▶ **Task to complete**
Starting from the line containing "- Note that", write out the rest of the entries exactly, through the final line, including nothing else.

(Stored data entries)
◆ ◆ ◆ ◆ ◆

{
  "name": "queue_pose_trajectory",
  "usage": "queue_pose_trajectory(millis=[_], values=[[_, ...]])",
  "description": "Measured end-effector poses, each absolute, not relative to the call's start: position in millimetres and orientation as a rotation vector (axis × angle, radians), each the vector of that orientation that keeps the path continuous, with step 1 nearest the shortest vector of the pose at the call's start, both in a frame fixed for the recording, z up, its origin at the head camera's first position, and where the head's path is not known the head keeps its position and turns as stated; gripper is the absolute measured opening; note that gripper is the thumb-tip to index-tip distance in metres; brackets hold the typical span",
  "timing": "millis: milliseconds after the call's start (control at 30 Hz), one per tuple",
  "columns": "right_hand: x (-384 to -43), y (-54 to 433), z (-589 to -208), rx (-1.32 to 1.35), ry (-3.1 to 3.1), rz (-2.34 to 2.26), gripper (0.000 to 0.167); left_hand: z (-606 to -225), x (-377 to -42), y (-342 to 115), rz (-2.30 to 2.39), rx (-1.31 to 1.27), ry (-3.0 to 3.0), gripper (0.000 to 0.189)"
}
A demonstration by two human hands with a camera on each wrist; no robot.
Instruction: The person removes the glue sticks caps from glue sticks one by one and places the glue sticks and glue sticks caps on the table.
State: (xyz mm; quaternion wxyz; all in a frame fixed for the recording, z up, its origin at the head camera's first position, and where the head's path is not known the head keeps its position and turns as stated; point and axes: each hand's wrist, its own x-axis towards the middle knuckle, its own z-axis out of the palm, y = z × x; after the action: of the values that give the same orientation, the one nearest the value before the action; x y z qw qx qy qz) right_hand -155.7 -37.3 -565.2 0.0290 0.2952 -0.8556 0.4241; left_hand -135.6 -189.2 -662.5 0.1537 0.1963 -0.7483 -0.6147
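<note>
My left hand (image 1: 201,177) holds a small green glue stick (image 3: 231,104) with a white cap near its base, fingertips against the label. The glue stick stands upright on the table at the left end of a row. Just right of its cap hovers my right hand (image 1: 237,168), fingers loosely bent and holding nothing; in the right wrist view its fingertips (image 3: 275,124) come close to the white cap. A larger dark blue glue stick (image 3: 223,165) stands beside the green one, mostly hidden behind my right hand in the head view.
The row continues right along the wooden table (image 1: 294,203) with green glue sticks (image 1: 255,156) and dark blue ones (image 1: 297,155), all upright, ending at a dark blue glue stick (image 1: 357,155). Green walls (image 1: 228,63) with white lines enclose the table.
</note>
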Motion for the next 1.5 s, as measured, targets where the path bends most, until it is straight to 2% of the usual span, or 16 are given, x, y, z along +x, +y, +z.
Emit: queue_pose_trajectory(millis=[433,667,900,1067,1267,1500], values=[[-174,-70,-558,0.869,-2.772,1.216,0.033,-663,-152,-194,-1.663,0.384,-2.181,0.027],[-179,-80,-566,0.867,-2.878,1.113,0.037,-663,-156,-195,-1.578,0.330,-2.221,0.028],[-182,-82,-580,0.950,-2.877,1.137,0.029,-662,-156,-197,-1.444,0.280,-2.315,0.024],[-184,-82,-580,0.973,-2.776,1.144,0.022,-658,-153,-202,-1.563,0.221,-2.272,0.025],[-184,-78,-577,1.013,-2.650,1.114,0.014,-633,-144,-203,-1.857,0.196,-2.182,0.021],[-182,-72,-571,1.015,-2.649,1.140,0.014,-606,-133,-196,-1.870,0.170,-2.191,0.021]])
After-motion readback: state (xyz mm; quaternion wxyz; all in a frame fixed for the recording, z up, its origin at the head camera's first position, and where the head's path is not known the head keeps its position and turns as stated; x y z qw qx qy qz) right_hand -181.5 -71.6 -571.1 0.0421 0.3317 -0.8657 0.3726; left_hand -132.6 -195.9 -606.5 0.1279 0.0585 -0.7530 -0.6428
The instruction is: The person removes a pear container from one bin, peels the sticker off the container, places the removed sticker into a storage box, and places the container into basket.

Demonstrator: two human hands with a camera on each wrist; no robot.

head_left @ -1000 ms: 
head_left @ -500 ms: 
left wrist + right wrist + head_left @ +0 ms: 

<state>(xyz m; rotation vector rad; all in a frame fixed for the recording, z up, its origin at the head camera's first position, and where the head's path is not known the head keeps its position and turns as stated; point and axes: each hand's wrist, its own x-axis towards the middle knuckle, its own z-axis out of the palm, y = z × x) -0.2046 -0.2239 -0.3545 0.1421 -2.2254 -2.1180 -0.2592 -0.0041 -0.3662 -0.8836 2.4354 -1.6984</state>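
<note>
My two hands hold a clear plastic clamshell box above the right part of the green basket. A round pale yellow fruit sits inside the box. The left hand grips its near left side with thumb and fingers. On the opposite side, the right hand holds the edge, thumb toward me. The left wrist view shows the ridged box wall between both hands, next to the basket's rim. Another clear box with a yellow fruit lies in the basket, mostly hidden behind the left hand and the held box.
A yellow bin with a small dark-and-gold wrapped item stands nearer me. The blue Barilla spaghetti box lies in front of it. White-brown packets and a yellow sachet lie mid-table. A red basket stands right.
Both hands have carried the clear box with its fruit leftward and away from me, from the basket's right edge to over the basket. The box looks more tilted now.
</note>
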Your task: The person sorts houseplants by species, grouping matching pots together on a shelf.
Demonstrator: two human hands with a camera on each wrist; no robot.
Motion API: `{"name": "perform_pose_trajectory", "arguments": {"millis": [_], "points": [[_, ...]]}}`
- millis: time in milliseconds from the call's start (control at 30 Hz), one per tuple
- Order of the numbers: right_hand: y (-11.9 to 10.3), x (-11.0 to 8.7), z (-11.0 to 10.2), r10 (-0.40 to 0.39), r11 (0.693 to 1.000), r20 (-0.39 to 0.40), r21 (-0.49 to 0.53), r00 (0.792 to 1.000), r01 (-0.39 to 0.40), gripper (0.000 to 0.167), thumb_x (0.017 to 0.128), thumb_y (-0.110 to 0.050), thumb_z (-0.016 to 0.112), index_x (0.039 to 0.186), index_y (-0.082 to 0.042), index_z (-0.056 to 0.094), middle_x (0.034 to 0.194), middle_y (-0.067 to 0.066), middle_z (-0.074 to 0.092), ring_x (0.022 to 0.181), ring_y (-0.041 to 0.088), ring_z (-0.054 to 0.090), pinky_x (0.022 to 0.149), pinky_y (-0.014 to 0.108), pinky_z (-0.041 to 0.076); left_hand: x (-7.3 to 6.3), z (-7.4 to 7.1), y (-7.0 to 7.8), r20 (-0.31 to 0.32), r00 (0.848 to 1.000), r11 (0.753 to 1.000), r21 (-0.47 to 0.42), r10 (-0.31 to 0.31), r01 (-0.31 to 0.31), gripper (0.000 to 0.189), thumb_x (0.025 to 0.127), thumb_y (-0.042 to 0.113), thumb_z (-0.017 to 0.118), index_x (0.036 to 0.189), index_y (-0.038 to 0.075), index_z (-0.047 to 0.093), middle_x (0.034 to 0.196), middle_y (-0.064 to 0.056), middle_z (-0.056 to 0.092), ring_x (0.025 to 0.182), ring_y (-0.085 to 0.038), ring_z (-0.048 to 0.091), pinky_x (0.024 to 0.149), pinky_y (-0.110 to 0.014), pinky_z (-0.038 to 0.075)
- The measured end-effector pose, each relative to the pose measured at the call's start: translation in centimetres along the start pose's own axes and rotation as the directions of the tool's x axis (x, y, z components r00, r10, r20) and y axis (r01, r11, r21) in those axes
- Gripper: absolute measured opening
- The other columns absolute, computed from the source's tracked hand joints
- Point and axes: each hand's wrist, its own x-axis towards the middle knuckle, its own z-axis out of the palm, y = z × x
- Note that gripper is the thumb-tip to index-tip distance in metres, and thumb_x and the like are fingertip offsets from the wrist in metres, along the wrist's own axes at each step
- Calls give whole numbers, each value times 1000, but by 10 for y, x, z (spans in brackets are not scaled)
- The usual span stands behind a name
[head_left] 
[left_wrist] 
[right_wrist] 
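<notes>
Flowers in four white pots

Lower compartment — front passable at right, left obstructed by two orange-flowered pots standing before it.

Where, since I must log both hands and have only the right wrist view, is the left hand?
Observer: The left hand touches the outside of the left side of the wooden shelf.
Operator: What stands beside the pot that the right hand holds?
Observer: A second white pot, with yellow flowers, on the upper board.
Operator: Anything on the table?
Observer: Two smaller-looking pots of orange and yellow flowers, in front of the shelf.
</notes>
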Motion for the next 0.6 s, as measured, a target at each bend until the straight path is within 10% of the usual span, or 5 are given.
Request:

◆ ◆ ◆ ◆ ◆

▶ **Answer section**
- Note that gripper is the thumb-tip to index-tip distance in metres, and thumb_x and the like are fingertip offsets from the wrist in metres, along the wrist's own axes at each step
- Calls give whole numbers, each value times 1000, but by 10 for y, x, z (spans in brackets are not scaled)
- The usual span stands behind a name
[head_left] 
[left_wrist] 
[right_wrist] 
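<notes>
Flowers in four white pots

Lower compartment — front passable at right, left obstructed by two orange-flowered pots standing before it.

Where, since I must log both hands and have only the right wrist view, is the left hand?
Observer: The left hand touches the outside of the left side of the wooden shelf.
Operator: What stands beside the pot that the right hand holds?
Observer: A second white pot, with yellow flowers, on the upper board.
Operator: Anything on the table?
Observer: Two smaller-looking pots of orange and yellow flowers, in front of the shelf.
</notes>
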Motion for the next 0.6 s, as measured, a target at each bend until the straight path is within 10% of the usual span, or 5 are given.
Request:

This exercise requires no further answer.